Miejsce: Floral Park
Urodzony: 1946
Śmierć: 1989
Biografia:
Robert Mapplethorpe was an American photographer, known for his sensitive yet blunt treatment of controversial subject-matter in the large-scale, highly stylized black and white medium of photography. His work featured an array of subjects, including celebrity portraits, male and female nudes, self-portraits and still-life images of flowers. His most controversial work is that of the BDSM subculture in the late 1960s and early 1970s of New York City. The homoeroticism of this work fuelled a national debate over the public funding of controversial artwork.
Mapplethorpe was born in Floral Park, Queens, New York City, the son of Joan Dorothy (Maxey) and Harry Irving Mapplethorpe, an electrical engineer. He was of English, Irish, and German descent, and grew up as a Roman Catholic in Our Lady of the Snows Parish. He had five brothers and sisters. He studied for a Bachelor of Fine Arts from the Pratt Institute in Brooklyn, where he majored in Graphic Arts, though he dropped out in 1969 before finishing his degree. Mapplethorpe lived with his close friend Patti Smith from 1967 to 1972, and she supported him by working in bookstores. They created art together, and maintained a close relationship.
Mapplethorpe took his first photographs in the late 1960s or early 1970s using a Polaroid camera. In 1972 he met art curator Sam Wagstaff who would become his mentor and lifetime companion. In the mid-1970s Wagstaff acquired a Hasselblad medium-format camera and Mapplethorpe began taking photographs of a wide circle of friends and acquaintances, including artists, composers, and socialites. During this time, he became friends with New Orleans artist George Dureau, whose work had such a profound impact on Mapplethorpe that he restaged many of Dureau's early photographs. From 1977 until 1980, Mapplethorpe was the lover of writer and Drummer magazine editor Jack Fritscher, who introduced him to Mineshaft.
By the 1980s Mapplethorpe's subject matter focused on statuesque male and female nudes, delicate flower still lifes, and highly formal portraits of artists and celebrities. Mapplethorpe's first studio was at 24 Bond Street in Manhattan. In the 1980s, Wagstaff bought a top-floor loft at 35 West 23rd Street for Robert, which he lived in and used as his shooting space. He kept the Bond Street loft as his darkroom. In 1988, Mapplethorpe selected Patricia Morrisroe to write his biography, which was based on more than 300 interviews with celebrities, critics, lovers, and Mapplethorpe himself.
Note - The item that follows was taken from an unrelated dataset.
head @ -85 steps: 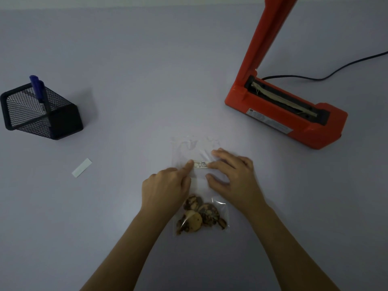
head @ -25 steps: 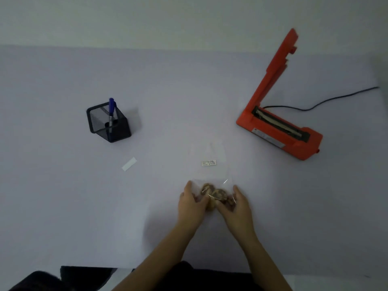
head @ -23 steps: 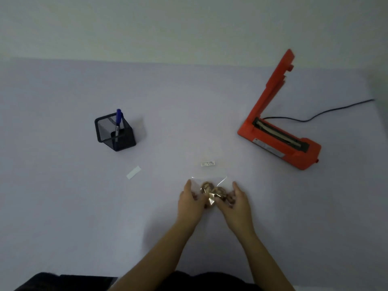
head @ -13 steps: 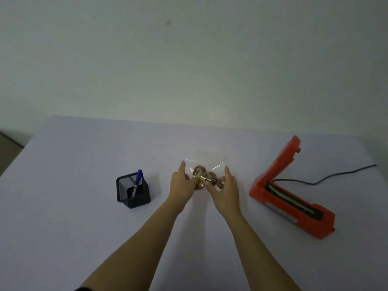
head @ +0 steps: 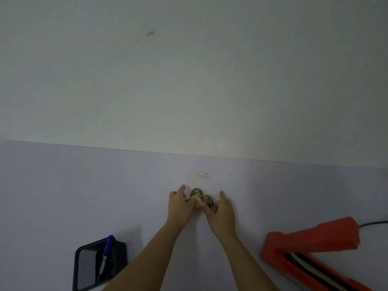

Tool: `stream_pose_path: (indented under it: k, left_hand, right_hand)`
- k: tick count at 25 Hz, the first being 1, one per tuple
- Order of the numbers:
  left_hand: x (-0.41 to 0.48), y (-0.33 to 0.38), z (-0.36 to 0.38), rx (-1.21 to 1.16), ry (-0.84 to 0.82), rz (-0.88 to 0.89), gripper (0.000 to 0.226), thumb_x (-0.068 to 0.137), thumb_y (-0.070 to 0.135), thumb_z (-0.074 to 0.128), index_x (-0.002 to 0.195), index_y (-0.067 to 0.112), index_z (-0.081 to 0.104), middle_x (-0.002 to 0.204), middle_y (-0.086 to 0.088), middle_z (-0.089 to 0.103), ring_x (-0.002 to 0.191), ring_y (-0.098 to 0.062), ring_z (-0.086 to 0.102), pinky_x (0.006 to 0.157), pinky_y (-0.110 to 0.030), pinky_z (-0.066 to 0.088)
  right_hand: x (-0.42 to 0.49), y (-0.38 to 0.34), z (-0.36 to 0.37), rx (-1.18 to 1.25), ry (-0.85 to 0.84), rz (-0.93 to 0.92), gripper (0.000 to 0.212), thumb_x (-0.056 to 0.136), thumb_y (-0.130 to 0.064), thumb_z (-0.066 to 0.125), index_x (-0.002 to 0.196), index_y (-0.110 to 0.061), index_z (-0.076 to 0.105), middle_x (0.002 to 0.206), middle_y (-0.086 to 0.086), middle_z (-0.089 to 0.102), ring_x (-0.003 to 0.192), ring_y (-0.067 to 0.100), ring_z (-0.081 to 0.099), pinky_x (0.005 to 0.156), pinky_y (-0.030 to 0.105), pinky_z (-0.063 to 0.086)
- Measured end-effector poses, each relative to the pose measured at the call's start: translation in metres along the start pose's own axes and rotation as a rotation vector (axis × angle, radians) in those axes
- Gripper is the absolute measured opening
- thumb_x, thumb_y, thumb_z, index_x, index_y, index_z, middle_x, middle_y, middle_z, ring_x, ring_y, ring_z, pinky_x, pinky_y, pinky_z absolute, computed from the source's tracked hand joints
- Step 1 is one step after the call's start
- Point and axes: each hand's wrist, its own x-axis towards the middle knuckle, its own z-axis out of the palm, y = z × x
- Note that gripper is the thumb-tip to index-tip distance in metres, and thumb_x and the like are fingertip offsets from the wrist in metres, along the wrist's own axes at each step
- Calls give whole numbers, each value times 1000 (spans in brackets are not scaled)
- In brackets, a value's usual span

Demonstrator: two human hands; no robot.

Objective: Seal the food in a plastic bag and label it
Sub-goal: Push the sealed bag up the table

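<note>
From the head camera, my left hand (head: 180, 204) and right hand (head: 222, 211) each grip a lower corner of the plastic bag (head: 202, 183), fingers curled in around the biscuits (head: 201, 196) bunched at its bottom. I hold it out in front of me, over the far part of the table (head: 84, 185). The white label (head: 203, 174) sits above the food. It seems to float there, so I judge it is stuck to the clear film, which barely shows.

Sealing and labelling look done to me, though I cannot make out the seam itself. To finish well I should keep the grip light and on the film, not squeezing the biscuits, which look dry and crumbly. I should also lay the bag flat, label up, so the thin slippery plastic does not crease under the sticker.

The biscuits are round, mottled brown and tan. The heat sealer (head: 310, 248) at my right is hard orange-red plastic with its arm raised and a dark cable (head: 371, 223) behind it. At my left is a black mesh pen holder (head: 88, 269) with a blue pen (head: 107, 248), and a plain matte wall (head: 189, 80) lies beyond
</note>
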Motion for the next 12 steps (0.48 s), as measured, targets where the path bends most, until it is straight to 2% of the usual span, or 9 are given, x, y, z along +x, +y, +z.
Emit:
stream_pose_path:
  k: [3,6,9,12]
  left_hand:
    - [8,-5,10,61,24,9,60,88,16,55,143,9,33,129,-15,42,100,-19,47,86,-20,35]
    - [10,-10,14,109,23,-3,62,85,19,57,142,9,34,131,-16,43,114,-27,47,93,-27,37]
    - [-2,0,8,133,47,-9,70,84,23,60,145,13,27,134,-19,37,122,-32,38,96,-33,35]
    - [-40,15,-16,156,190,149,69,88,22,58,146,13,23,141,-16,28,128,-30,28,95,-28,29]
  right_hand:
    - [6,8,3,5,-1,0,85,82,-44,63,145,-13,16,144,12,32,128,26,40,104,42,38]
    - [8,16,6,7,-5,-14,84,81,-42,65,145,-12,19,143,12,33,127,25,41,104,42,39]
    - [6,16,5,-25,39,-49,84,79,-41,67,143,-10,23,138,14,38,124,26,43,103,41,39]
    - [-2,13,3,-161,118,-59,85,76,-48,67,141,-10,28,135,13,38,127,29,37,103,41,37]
Mapplethorpe died on the morning of March 9, 1989 at the age of 42 due to complications from HIV/AIDS, in a Boston, Massachusetts hospital. His body was cremated. His ashes are interred at St. John's Cemetery, Queens in New York, at his mother's grave-site, etched "Maxey".
Nearly a year before his death, the ailing Mapplethorpe helped found the Robert Mapplethorpe Foundation, Inc. His vision for the Foundation was that it would be "the appropriate vehicle to protect his work, to advance his creative vision, and to promote the causes he cared about". Since his death, the Foundation has not only functioned as his official estate and helped promote his work throughout the world, but it has also raised and donated millions of dollars to fund medical research in the fight against AIDS and HIV infection. The Foundation also determines which galleries represent Mapplethorpe's art. The Robert Mapplethorpe Foundation donated the Robert Mapplethorpe Archive to the Getty Research Institute. The archive spans from 1970 to 1989.
Mapplethorpe worked primarily in a studio, and almost exclusively in black and white, with the exception of some of his later work and his final exhibit "New Colors". His body of work features a wide range of subjects, but his main focus and the greater part of his work is erotic imagery. He would refer to some of his own work as pornographic, with the aim of arousing the viewer, but which could also be regarded as high art. His erotic art explored a wide range of sexual subjects, depicting the BDSM subculture of New York in the 1970s, portrayals of black male nudes, and classical nudes of female bodybuilders. Mapplethorpe was a participant observer for much of his erotic photography, participating in the sexual acts which he was photographing and engaging his models sexually.
Other subjects included flowers, especially orchids and calla lilies, children, statues, and celebrities, including Andy Warhol, Louise Bourgeois, Deborah Harry, Kathy Acker, Richard Gere, Peter Gabriel, Grace Jones, Amanda Lear, Laurie Anderson, Joan Armatrading and Patti Smith. Smith was a longtime roommate of Mapplethorpe and a frequent subject in his photography, including a stark, iconic photograph that appears on the cover of Smith's first album, Horses. His work often made reference to religious or classical imagery, such as a portrait of Patti Smith from 1986 which recalls Albrecht Dürer's 1500 self-portrait.